* RAW DATA
════════

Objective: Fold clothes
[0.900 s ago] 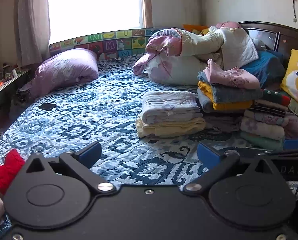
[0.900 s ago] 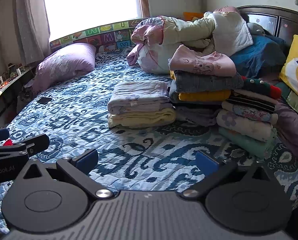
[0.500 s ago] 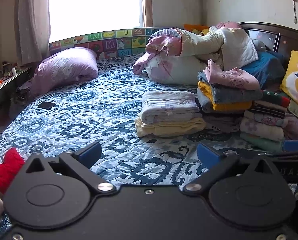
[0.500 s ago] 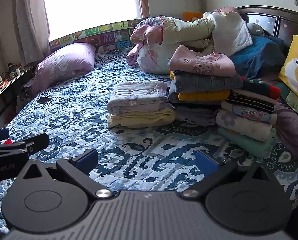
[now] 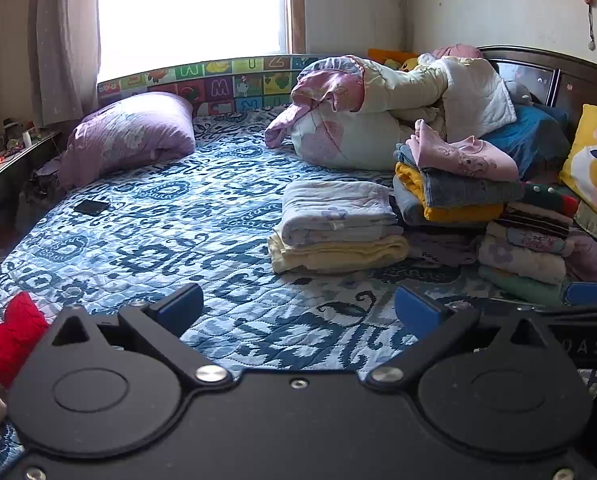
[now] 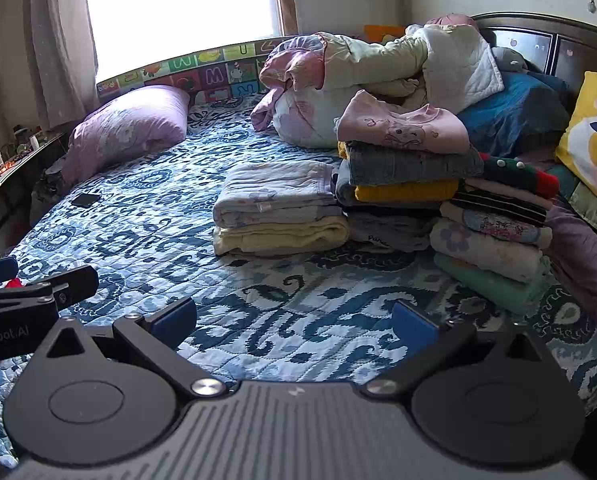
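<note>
At the bottom of each view, the left tongs (image 5: 296,306) and right tongs (image 6: 294,320) are spread wide and hold nothing, poised over the blue-and-white patterned quilted bed (image 5: 170,232). A crumpled red knitted garment (image 5: 12,334) lies at the lower left edge, just beside the left tongs. Judged step: between garments. The next move calls for fetching that garment onto the bare quilt. Farther back, right of centre, stand the stacks of folded clothes (image 6: 406,188).

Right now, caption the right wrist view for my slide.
Open right gripper hovers over blue patterned quilt, facing stacks of folded clothes.
</note>
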### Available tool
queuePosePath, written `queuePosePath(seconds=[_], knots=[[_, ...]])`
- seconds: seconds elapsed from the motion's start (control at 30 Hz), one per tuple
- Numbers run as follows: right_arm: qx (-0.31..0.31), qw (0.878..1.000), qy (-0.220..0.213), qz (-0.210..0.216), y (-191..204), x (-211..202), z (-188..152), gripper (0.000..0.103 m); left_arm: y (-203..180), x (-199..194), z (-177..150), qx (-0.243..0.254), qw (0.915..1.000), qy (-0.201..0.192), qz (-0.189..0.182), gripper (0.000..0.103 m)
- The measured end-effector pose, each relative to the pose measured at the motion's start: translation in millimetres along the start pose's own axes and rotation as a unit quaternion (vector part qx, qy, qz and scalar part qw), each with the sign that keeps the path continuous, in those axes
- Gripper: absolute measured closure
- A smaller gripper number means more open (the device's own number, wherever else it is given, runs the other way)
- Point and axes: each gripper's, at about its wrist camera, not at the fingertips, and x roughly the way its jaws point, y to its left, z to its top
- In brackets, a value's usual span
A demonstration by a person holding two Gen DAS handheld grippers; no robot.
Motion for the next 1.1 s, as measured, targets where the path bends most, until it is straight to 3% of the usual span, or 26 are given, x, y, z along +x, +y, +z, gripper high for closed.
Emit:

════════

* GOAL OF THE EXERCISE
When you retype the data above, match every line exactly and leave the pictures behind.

* ANSWER TO THE PROBLEM
Objective: Fold clothes
[0.900 s ago] 
[0.900 s ago] 
[0.500 s ago] 
[0.500 s ago] 
[now] 
[now] 
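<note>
At the bottom of each view, the left tongs (image 5: 296,306) and right tongs (image 6: 294,320) are spread wide and hold nothing, poised over the blue-and-white patterned quilted bed (image 5: 170,232). A crumpled red knitted garment (image 5: 12,334) lies at the lower left edge, just beside the left tongs. Judged step: between garments. The next move calls for fetching that garment onto the bare quilt. Farther back, right of centre, stand the stacks of folded clothes (image 6: 406,188).

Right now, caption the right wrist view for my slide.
Open right gripper hovers over blue patterned quilt, facing stacks of folded clothes.
</note>
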### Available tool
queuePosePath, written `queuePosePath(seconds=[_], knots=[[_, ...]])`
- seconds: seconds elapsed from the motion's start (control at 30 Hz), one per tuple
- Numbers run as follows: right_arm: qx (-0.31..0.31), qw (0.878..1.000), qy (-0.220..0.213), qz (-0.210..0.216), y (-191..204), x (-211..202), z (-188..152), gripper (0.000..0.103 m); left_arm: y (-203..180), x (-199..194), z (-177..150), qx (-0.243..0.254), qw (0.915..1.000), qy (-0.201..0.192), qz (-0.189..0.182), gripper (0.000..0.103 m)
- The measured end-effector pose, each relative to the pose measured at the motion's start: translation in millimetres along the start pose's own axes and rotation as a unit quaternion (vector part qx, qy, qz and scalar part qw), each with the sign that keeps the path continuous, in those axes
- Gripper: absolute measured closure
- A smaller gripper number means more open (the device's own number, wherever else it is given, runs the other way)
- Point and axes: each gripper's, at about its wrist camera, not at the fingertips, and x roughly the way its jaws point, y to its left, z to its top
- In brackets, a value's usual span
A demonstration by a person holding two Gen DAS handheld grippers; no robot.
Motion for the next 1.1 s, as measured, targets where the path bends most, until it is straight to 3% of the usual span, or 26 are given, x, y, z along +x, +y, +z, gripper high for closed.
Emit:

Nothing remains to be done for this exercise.